HOW TO RESPOND WHEN YOUR PARTNER OVER-REACTS TO OR MISINTERPRETS SOMETHING YOU SAY OR DO
It’s frustrating when your partner’s reaction to something you did or said seems out of proportion or, even worse, incomprehensible. A common response is to try and show them why what they are doing is wrong. This usually doesn’t work very well.
Here’s an alternative strategy you can try:
- Show interest and care in their experience, rather than being defensive or immediately trying to correct their “mistake”
- Enquire about how what you said or did “landed” with your partner – be willing to listen to their experience of the interaction
- Only then try and correct their perception – i.e. clarify what your intention was, how you were trying to come across etc
- If your partner insists on their interpretation/perception you can:
- Be open to the possibility that is you who is mistaken – that there are feelings you have about this issue/situation that you weren’t consciously aware of that nevertheless came across to your partner
- Take a Time Out and both of you reflect on whether there is more going on here than you have been aware of so far
- Ask that your partner accept your intentions as the basis for the interaction to go forward. This sidesteps the issue of whose perception is accurate.
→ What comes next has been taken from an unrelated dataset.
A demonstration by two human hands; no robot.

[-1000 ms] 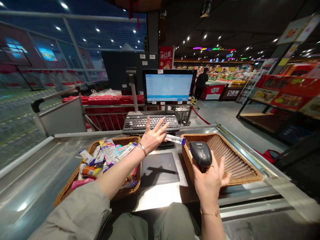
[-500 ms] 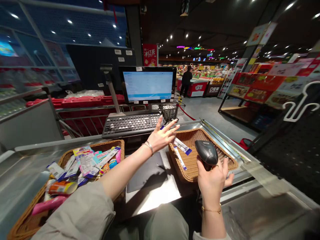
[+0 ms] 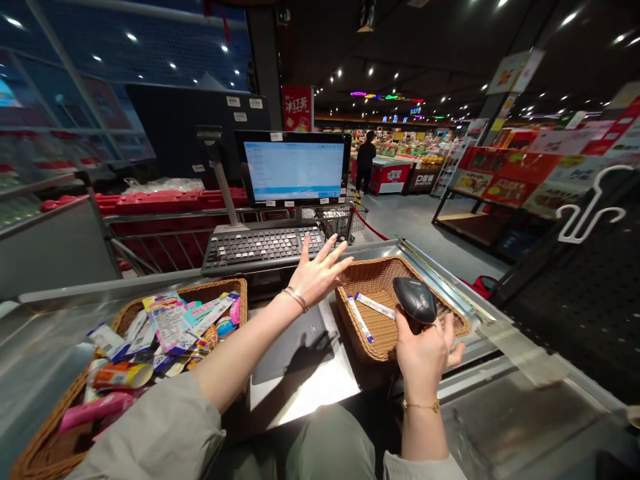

- Talk VULNERABLY (not accusingly) about the impact of their refusal to accept your good intentions. For example “When you insist that you know better than I do what I meant, it reminds me of not being able to reach my mother”
No strategy will work 100% of the time if your partner is triggered, but talking in this way makes it much more likely that you can bring them back into relationship with you and, eventually, have your reality acknowledged.